I recently started using Readability (a Firefox extension) to read certain web pages. It does an excellent job in capturing the main text area on many a page (but it does not work on many, such as Friendfeed.com, which auto-update constantly). You can format the text in various ways for easy readability (apt name) and once you discover you want to keep it for future reference you can put it in Evernote by the Firefox bookmarklet.

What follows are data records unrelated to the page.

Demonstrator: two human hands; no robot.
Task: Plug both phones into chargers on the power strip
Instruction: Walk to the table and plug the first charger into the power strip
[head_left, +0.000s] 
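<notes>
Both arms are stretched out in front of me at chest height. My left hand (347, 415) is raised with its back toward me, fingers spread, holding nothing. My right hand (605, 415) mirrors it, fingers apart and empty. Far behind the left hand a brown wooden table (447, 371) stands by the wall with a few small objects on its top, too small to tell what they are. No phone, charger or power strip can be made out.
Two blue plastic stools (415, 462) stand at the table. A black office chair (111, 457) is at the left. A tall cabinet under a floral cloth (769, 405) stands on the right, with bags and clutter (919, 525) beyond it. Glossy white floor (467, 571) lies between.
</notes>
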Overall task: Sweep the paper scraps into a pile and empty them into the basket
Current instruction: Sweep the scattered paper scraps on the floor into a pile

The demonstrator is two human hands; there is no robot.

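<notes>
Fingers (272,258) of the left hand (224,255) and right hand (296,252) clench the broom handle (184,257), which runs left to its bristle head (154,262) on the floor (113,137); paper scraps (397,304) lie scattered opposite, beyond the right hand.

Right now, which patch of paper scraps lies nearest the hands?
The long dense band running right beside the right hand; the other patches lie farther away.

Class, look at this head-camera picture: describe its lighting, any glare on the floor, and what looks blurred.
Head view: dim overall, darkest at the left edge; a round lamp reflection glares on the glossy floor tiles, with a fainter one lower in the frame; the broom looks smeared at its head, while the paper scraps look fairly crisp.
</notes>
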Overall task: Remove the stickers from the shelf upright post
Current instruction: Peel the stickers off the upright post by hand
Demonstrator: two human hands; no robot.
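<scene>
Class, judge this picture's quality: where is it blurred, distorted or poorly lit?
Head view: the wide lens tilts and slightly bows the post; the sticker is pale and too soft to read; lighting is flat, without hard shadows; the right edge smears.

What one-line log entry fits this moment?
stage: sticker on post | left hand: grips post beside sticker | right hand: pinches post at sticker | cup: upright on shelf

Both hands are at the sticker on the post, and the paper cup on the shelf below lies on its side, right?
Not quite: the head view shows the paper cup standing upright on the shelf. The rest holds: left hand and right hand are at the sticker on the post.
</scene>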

Today I started using yet another such tool I was reading about in Lifehacker: Instapaper. For some reason I had checked it out in the summer and forgot all about it. I suspect it was because I wanted Evernote to be the default place for all my notes. But today I am seeing that instapaper can be a first-pass place for interesting sites, and items I read there are archived online automatically for me or I can grab them and stick them into Evernote in the same way as with Readability. But Instapaper has a big advantage over Readability for browsers (like Chrome) that have (on the Mac, for now) no extension capability: it is a bookmarklet and a site and it can be accessed, therefore, with any browser.So on we go: better tools, more reading online. Now to moderate that and find only the good things to read!

Categories
Books Fun

On “Writing for Nonreaders in the Postprint Era” from McSweeney’s

This item from Robert Lanham in McSweeney’s Internet Tendency is a hilarious parody of college syllabi except when it hits close to the bone and starts hurting, which it does right now, as I just finished today a totally revamped syllabus for my undergraduate mathematical economics course for the coming semester. Writing for Nonreaders. Really. Here is a quote from the “course description” to induce you to read the whole thing, which I enjoyed (humor and hurt together) immensely:

Instant messaging. Twittering. Facebook updates. These 21st-century literary genres are defining a new “Lost Generation” of minimalists who would much rather watch Lost on their iPhones than toil over long-winded articles and short stories. Students will acquire the tools needed to make their tweets glimmer with a complete lack of forethought, their Facebook updates ring with self-importance, and their blog entries shimmer with literary pithiness. All without the restraints of writing in complete sentences. w00t! w00t! Throughout the course, a further paring down of the Hemingway/Stein school of minimalism will be emphasized, limiting the superfluous use of nouns, verbs, adverbs, adjectives, conjunctions, gerunds, and other literary pitfalls.

Categories
Life

Happy New Year!

No more posts today about reading or anything else but: Happy New Year!